1. Les rencontres tout au long de l’année

> Ateliers, workshop, laboratoires : Mettre en place des temps de créativité qui permettent de faciliter l’émergence de projets individuels et collectifs ou le travail sur des réalisations de groupes.

> Projet artistique : faciliter la rencontre avec un projet artistique pour confronter et articuler création et créativité, travail artistique et pratiques amateurs dans un régime numérique qui voit fortement évoluer le statut de l’auteur.

> Des temps de diffusion métropolitaine: En plus du temps festif de rencontre, les différentes productions sont présentées dans les différents lieux de réalisation. Ces multiples programmes permettent d’approfondir la dimension métropolitaine du projet à l’Alhambra, ZINC et Planète Émergences à Marseille, Seconde Nature et l’Institut de l’image à Aix-en-Provence, la médiathèque, le BIJ et l’Eden à La Ciotat, etc.

Ces temps et contextes de rencontres sont produits et coproduits avec les partenaires du projet.

2. Un événement-rencontre annuel

Un temps de rencontre pour diffuser les créations réalisées tout au long de l’année par les jeunes. Elles sont constituées de Masterclass entre amateurs et professionnels, des animations de découverte de pratiques, des activités évènementielles pour le grand public, des diffusions des films, et des croisements de toute sorte !

3. Un dispositif de formation : Caméras Mobiles

« Caméras Mobiles » c’est une rencontre professionnelle et des sessions de formation permettant l’élaboration collective d’une réflexion et de moyens d’actions. Il s’agit de travailler sur le « pouvoir d’agir » des animateurs, des responsables de structures, des éducateurs, voire des parents. Le principe de ces formations est de se nourrir de la créativité des formes d’expression et des œuvres « en régime numérique », en se mettant en situation d’en produire en même temps. C’est une manière de les observer, de les élaborer ensemble, de les qualifier.

Trois points paraissent importants pour mener le travail de formation – accompagnement des pratiques et discernement de ces « images » :

- la relation entre créativité et création du fait des dispositifs de réception/production ;

- la dynamique d’éducation comme une alphabétisation numérique et une dynamique de professionnalisation ;

- la manière de constituer des points de repères par l’expérience : il est complexe de se situer « à l’extérieur » de ce champ pour l’instant. Nous devons nous donner les moyens d’élaborer de la pensée depuis les pratiques par un processus d’observation et de production permanent.

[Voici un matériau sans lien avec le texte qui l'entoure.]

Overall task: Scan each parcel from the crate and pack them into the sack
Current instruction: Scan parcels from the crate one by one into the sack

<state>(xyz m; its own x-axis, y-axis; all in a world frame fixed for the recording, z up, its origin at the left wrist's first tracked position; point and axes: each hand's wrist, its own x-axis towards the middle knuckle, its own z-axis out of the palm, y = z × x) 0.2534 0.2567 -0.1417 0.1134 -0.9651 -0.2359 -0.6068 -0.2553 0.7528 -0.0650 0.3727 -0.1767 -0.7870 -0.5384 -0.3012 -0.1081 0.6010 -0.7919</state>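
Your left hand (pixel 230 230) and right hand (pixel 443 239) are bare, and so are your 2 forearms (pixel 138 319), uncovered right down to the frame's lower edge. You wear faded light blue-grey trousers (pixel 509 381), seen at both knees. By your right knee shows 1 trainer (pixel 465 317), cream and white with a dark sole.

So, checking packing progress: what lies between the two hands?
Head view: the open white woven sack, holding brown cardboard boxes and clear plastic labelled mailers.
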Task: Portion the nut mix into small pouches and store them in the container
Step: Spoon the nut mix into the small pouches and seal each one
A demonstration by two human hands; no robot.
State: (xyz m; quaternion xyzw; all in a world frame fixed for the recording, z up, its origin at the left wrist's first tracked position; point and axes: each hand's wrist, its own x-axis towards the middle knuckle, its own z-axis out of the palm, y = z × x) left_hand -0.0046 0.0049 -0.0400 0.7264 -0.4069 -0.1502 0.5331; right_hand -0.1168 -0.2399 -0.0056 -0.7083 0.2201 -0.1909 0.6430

« Caméras Mobiles » vient ainsi proposer un format de journées de formation pour :

- accompagner les pratiques de communication et d’expression des jeunes; pratiques intimement liées et nouvelles, complexes à appréhender, mais très référentielles.

- accompagner à « discerner » ces images. Donner ainsi les moyens à des professionnels de poursuivre et approfondir un travail de qualification de la production et de la diffusion des images « en régime numérique ».